### YOUR GOAL
Where the records below show the word "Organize" in a line, please copy that line.

· · · · ·

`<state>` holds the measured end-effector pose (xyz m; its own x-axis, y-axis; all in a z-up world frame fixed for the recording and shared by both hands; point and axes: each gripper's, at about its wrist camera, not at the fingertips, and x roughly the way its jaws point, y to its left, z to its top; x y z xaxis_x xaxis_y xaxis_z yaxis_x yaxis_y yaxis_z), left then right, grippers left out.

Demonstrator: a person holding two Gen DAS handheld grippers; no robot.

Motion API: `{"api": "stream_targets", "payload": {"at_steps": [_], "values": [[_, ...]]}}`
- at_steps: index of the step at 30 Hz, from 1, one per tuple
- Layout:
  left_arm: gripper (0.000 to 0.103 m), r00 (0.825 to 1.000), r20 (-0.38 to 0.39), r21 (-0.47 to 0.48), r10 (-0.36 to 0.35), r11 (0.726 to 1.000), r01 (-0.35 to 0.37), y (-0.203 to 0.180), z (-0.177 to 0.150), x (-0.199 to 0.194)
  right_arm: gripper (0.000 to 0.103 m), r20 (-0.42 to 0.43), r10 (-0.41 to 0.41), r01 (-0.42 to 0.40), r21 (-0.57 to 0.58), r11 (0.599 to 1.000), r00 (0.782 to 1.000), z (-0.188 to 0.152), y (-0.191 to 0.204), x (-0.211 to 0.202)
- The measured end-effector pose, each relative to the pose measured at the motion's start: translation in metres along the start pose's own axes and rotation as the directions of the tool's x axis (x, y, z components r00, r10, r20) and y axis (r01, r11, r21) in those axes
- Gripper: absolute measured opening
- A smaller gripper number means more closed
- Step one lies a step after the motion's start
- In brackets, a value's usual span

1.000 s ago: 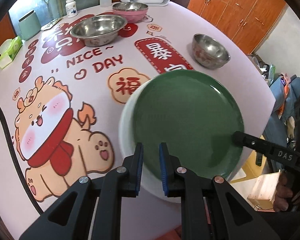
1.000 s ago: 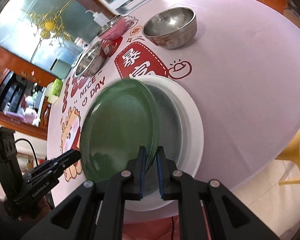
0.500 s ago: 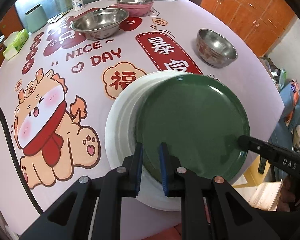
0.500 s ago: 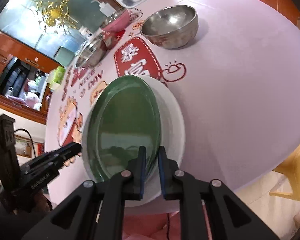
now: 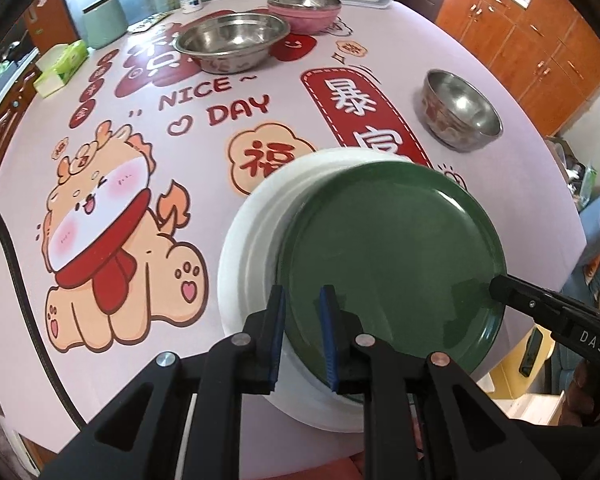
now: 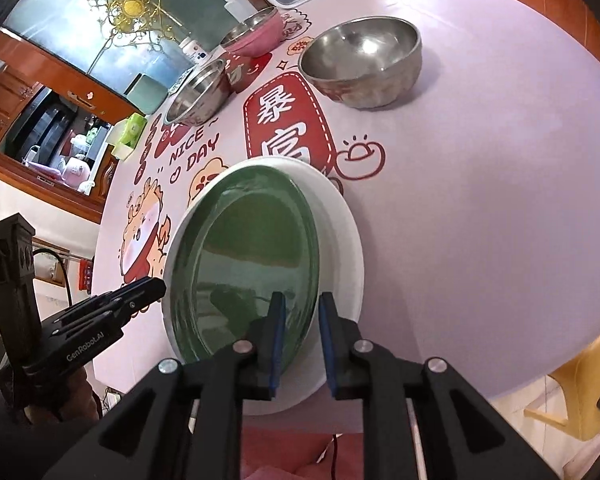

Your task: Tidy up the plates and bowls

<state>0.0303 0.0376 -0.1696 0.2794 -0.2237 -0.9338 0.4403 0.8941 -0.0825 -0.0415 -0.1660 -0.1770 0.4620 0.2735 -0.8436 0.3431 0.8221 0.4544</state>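
On the near edge of the table (image 5: pixel 480 52), green plate (image 5: pixel 388 252) resting inside white plate (image 5: pixel 252 240), offset toward one side. Left hand-held gripper (image 5: pixel 302 300) straddling the green rim, a sliver of gap showing, no firm clamp visible. Right hand-held gripper (image 6: pixel 301 304) opening, green rim between the pads, not pressed. Steel bowl (image 5: pixel 460 110) standing well apart beyond.

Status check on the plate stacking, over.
Right gripper opening around green plate rim; left gripper astride its opposite rim. Plate sits on white plate, off-centre. Nothing in the way.
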Motion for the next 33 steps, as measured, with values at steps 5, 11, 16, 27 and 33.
{"api": "stream_targets", "payload": {"at_steps": [5, 11, 16, 27, 33], "values": [[0.019, 1.0, 0.014, -0.018, 0.026, 0.999, -0.026, 0.002, 0.004, -0.004, 0.027, 0.004, 0.011, -0.011, -0.02, 1.0, 1.0, 0.009, 0.002, 0.0], [0.023, 0.997, 0.044, -0.054, 0.07, 0.996, -0.068, 0.008, 0.02, -0.014, 0.028, 0.036, 0.008, -0.006, -0.036, 0.999, 0.999, 0.023, 0.004, -0.008], [0.025, 0.992, 0.07, -0.062, 0.105, 0.993, -0.101, 0.011, 0.037, -0.025, 0.036, 0.067, 0.014, -0.01, -0.05, 0.999, 0.998, 0.037, 0.007, -0.018], [0.031, 0.974, 0.108, -0.088, 0.199, 0.978, -0.19, 0.017, 0.067, -0.048, 0.045, 0.105, 0.032, -0.013, -0.174, 0.985, 0.994, 0.081, 0.031, -0.034], [0.036, 0.971, 0.105, -0.139, 0.214, 0.97, -0.199, 0.03, 0.082, -0.061, 0.054, 0.141, 0.031, 0.005, -0.252, 0.968, 0.99, 0.108, 0.055, -0.043]]}}
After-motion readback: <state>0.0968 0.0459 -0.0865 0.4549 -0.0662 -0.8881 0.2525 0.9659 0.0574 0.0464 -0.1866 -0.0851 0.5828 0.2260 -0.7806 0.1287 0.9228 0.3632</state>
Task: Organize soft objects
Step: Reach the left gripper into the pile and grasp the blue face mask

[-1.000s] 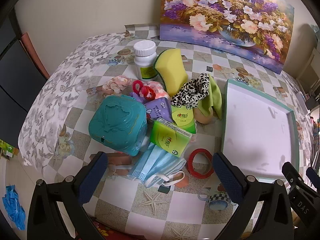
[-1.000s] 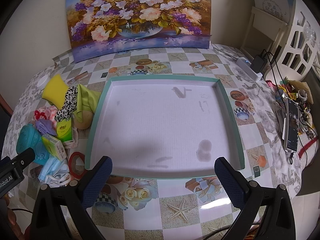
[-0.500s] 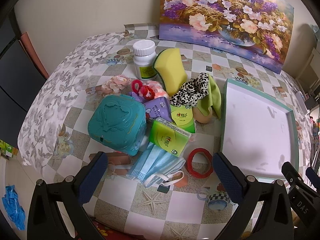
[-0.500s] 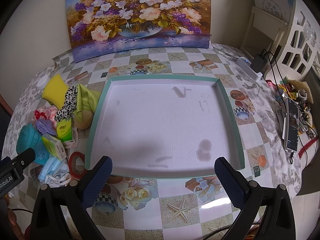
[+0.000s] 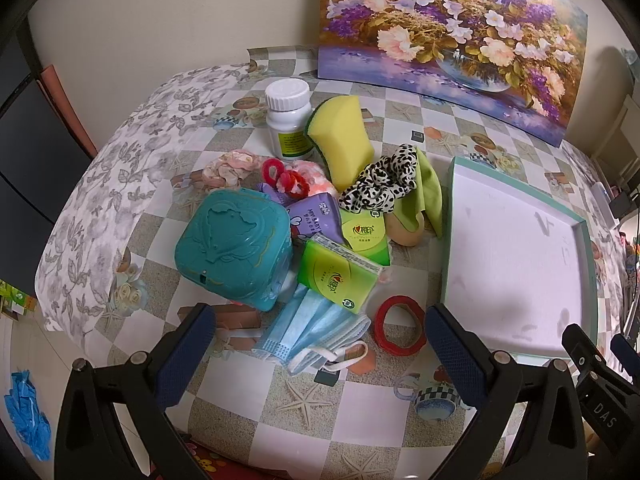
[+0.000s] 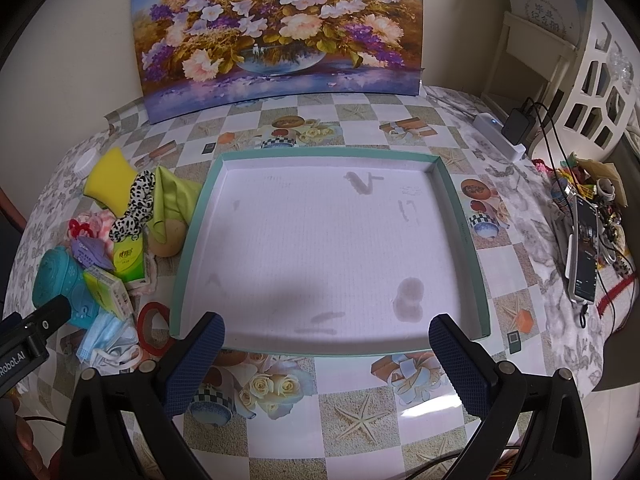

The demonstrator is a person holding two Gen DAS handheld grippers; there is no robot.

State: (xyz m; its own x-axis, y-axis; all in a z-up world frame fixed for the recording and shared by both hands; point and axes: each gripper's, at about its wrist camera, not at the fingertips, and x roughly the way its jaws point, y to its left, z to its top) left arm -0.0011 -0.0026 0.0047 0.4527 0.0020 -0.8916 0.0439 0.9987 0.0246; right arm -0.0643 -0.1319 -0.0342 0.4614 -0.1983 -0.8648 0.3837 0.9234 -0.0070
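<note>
Clutter sits on bench (image 5: 352, 396), glossy checkered oilcloth w/ starfish print. Soft items, left wrist view: yellow sponge (image 5: 342, 140), rounded foam block, 12 o'clock of pile; leopard scrunchie (image 5: 382, 184), ruffled fabric, lying on green cloth (image 5: 430, 192); blue face masks (image 5: 316, 328), pleated, w/ white loops, at 6 o'clock, nearest the fingers; green tissue packs (image 5: 340, 276), glossy plastic wrap, pile centre. Hard items: teal case (image 5: 234, 246), embossed rounded-square plastic, 9 o'clock; white pill bottle (image 5: 289, 120), ribbed cap; red tape ring (image 5: 400, 324), flat on bench.

Tray (image 6: 460, 232): shallow, square, teal rim, white stained floor, at 3 o'clock of pile; nothing lies in it.

Left gripper (image 5: 318, 344): fingers spread wide, textured navy pads, holding nothing, above masks. Right gripper (image 6: 326, 346): fingers spread wide, holding nothing, at tray's near rim.

Vs. 1.0 s ago: no visible change; grippers and items in same positions.
</note>
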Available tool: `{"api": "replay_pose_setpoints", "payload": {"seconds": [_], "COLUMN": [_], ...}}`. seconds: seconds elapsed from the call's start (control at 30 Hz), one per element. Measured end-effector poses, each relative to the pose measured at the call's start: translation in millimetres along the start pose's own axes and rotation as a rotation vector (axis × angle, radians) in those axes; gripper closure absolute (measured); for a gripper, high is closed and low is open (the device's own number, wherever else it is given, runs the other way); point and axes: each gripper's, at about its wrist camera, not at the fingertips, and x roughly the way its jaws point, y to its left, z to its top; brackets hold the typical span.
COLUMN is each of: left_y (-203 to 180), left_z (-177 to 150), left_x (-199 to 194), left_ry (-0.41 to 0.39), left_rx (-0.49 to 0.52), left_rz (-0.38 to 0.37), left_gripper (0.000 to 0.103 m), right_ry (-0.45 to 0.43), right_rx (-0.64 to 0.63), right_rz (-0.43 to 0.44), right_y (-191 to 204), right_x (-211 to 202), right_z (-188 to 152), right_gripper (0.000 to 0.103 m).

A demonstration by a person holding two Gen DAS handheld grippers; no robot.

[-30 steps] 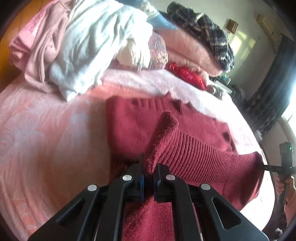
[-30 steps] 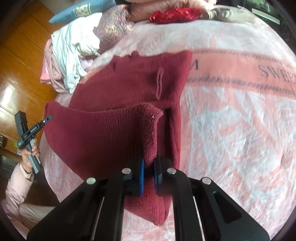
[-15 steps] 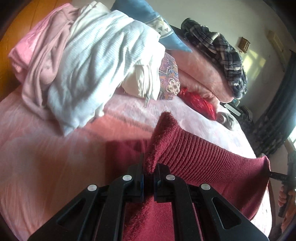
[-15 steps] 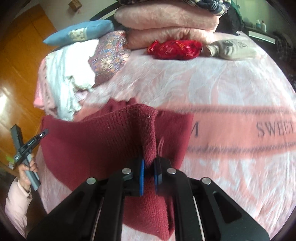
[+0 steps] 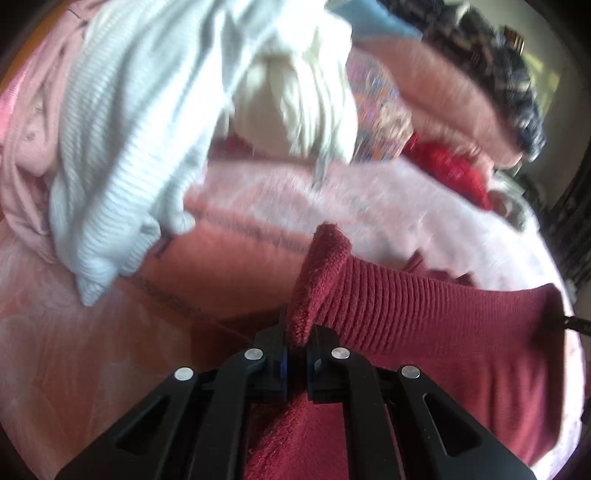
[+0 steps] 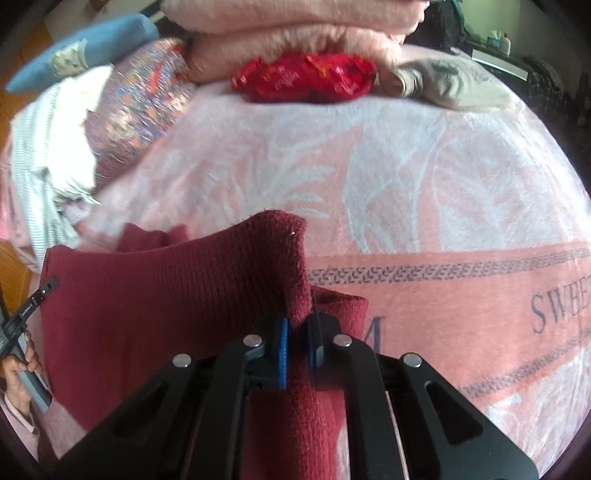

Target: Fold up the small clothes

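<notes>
A dark red knitted sweater (image 5: 424, 317) lies on a pink bedspread (image 6: 406, 177). My left gripper (image 5: 297, 343) is shut on one corner of its ribbed hem. My right gripper (image 6: 299, 332) is shut on the other corner of the sweater (image 6: 177, 295). The hem is stretched between the two grippers and held above the rest of the sweater, which it mostly hides. The left gripper also shows at the left edge of the right wrist view (image 6: 40, 295), and the right gripper's tip at the right edge of the left wrist view (image 5: 576, 325).
A heap of white and pink clothes (image 5: 122, 129) lies close ahead on the left. Folded pink blankets (image 6: 295, 33), a red bag (image 6: 306, 77), a patterned cushion (image 6: 136, 103) and a grey garment (image 6: 450, 85) line the far end of the bed.
Both grippers have carried the held hem forward over the sweater toward its collar end. The lower layer is now nearly covered and the clothes heap is much closer.
</notes>
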Motion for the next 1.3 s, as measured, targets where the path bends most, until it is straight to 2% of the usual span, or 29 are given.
{"api": "replay_pose_setpoints", "payload": {"seconds": [0.13, 0.37, 0.43, 0.47, 0.57, 0.6, 0.63, 0.67, 0.7, 0.8, 0.83, 0.93, 0.97, 1.07, 1.2, 1.27, 1.3], "left_y": [3.8, -0.2, 0.9, 2.6, 9.6, 13.5, 17.4, 20.4, 23.5, 35.4, 39.1, 49.6, 48.8, 43.2, 33.5, 31.9, 32.0], "left_z": [-8.6, -10.2, -7.9, -5.8, -1.5, -2.7, -7.1, -12.6, -19.4, -60.0, -73.9, -114.9, -124.8, -137.2, -139.7, -141.0, -141.7], "left_x": [21.9, 31.2, 28.5, 22.3, -1.1, -17.2, -33.4, -46.5, -58.5, -93.3, -99.2, -105.4, -100.7, -98.6, -86.8, -81.8, -80.4], "left_ry": [0.046, 0.074, 0.080, 0.086, 0.101, 0.102, 0.102, 0.106, 0.108, 0.123, 0.130, 0.158, 0.192, 0.190, 0.195, 0.196, 0.194], "left_rx": [0.001, 0.015, -0.004, -0.027, -0.063, -0.074, -0.080, -0.075, -0.065, -0.039, -0.043, -0.079, -0.076, -0.069, -0.046, -0.044, -0.044], "left_rz": [0.032, 0.066, 0.063, 0.052, 0.010, -0.019, -0.037, -0.047, -0.057, -0.079, -0.087, -0.138, -0.153, -0.207, -0.195, -0.184, -0.181], "left_gripper": [0.096, 0.094, 0.089, 0.088, 0.076, 0.061, 0.048, 0.047, 0.046, 0.037, 0.037, 0.037, 0.039, 0.038, 0.038, 0.038, 0.039], "right_ry": [0.020, 0.036, 0.040, 0.041, 0.057, 0.061, 0.075, 0.079, 0.070, 0.125, 0.145, 0.186, 0.194, 0.222, 0.212, 0.238, 0.253], "right_rx": [0.009, 0.051, 0.066, 0.069, 0.040, 0.030, 0.004, -0.026, -0.051, -0.080, -0.086, -0.081, -0.069, -0.045, -0.036, -0.024, -0.023], "right_rz": [-0.001, -0.008, 0.001, 0.006, 0.004, 0.020, 0.045, 0.044, 0.043, 0.116, 0.130, 0.165, 0.194, 0.230, 0.244, 0.255, 0.265], "right_y": [-3.5, -10.9, -12.0, -12.6, -14.4, -15.1, -14.9, -14.1, -14.2, -19.1, -22.4, -30.4, -33.3, -38.7, -39.0, -38.6, -37.5], "right_x": [20.3, 32.4, 24.5, 15.3, -18.7, -32.7, -48.7, -63.2, -78.3, -99.1, -102.2, -98.5, -95.2, -84.3, -79.6, -69.4, -65.6], "right_z": [-1.5, -8.5, -8.0, -7.8, -11.7, -16.5, -24.0, -33.2, -46.5, -93.2, -116.6, -155.5, -166.5, -177.2, -169.3, -168.4, -169.6], "right_gripper": [0.096, 0.091, 0.082, 0.082, 0.069, 0.067, 0.055, 0.047, 0.047, 0.048, 0.048, 0.048, 0.049, 0.051, 0.053, 0.071, 0.077]}}
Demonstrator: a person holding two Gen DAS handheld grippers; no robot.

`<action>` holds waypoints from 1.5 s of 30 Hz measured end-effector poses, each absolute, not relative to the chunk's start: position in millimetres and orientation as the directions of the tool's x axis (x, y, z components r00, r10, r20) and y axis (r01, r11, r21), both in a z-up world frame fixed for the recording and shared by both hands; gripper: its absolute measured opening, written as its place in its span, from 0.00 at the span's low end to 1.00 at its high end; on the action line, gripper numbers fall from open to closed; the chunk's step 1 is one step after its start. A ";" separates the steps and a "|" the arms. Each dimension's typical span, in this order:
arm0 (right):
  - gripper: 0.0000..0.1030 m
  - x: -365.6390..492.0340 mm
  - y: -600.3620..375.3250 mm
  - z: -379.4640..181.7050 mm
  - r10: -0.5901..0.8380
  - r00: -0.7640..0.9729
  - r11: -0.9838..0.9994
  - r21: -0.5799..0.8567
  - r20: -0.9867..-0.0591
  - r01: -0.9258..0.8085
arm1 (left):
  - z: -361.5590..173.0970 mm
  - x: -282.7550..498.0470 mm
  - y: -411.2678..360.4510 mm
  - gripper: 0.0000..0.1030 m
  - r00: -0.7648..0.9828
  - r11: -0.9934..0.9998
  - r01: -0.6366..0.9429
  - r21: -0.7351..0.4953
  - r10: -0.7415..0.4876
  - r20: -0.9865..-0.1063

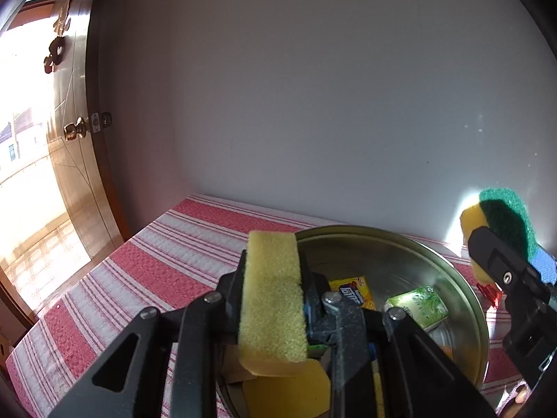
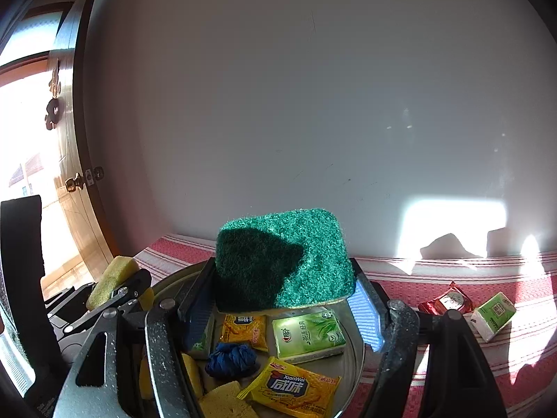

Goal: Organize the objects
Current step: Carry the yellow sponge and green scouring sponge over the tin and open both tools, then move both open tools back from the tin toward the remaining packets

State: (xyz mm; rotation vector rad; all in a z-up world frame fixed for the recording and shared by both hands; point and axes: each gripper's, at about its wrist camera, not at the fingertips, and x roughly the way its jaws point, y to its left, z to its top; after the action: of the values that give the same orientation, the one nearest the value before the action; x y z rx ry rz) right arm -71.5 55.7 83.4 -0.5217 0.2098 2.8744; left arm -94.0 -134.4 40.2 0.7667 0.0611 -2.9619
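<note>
**Both grippers holding sponges over the metal bowl**

Left gripper [image 1: 271, 299]: jaws narrow, clamped on a plain yellow sponge [image 1: 273, 296] that stands on edge between the fingers. It hangs over the near-left rim of the bowl [image 1: 452, 271].

Right gripper [image 2: 282, 296]: jaws part-way apart, pads pressed on both sides of a green-topped sponge [image 2: 285, 261], scouring face up, thin yellow layer underneath. It sits above the far half of the bowl [image 2: 357, 348].

Bowl contents, right wrist view:
- green tissue pack [image 2: 308, 334], about 2 o'clock from centre
- small yellow snack packet [image 2: 245, 331] at 11 o'clock
- crumpled blue ball [image 2: 231, 358] near centre
- large yellow packet [image 2: 294, 390] at 5 o'clock
- yellow sponge pieces [image 2: 222, 400] at 7 o'clock

Outside the bowl, at 3 o'clock on the red-striped cloth [image 2: 522, 365]: a red packet [image 2: 447, 303] just beside a second tissue pack [image 2: 492, 315], both in sunlight.

Open door [image 1: 75, 160] at 9 o'clock, left wrist view.
</note>
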 end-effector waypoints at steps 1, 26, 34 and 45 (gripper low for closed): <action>0.70 -74.4 55.1 83.1 0.180 -0.913 -0.968 0.098 -0.365 -0.230 | 39.4 -94.2 -133.2 0.21 -0.868 -0.996 0.089 -0.014 -0.071 -0.491; 0.70 -152.4 60.1 64.5 0.160 -0.782 -0.972 0.042 -0.602 -0.231 | 8.7 -122.1 -130.3 0.52 -0.762 -0.995 0.083 0.062 -0.103 -0.640; 0.76 -138.7 85.0 60.5 0.023 -0.806 -0.943 0.254 -0.591 -0.214 | 13.9 -119.9 -127.9 0.99 -0.778 -0.992 0.104 0.075 -0.128 -0.615; 0.76 -66.9 125.5 69.4 0.082 -0.915 -0.895 0.374 -0.395 -0.242 | 30.6 -106.9 -164.7 1.00 -0.823 -0.966 0.250 -0.058 -0.181 -0.538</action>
State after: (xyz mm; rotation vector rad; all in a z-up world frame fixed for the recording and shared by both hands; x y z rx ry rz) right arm -66.9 125.5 69.4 -0.5607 0.6344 2.8485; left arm -106.9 -164.7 30.6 0.8058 0.1850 -2.7950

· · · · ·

### THE ANSWER
Task: Organize soft objects
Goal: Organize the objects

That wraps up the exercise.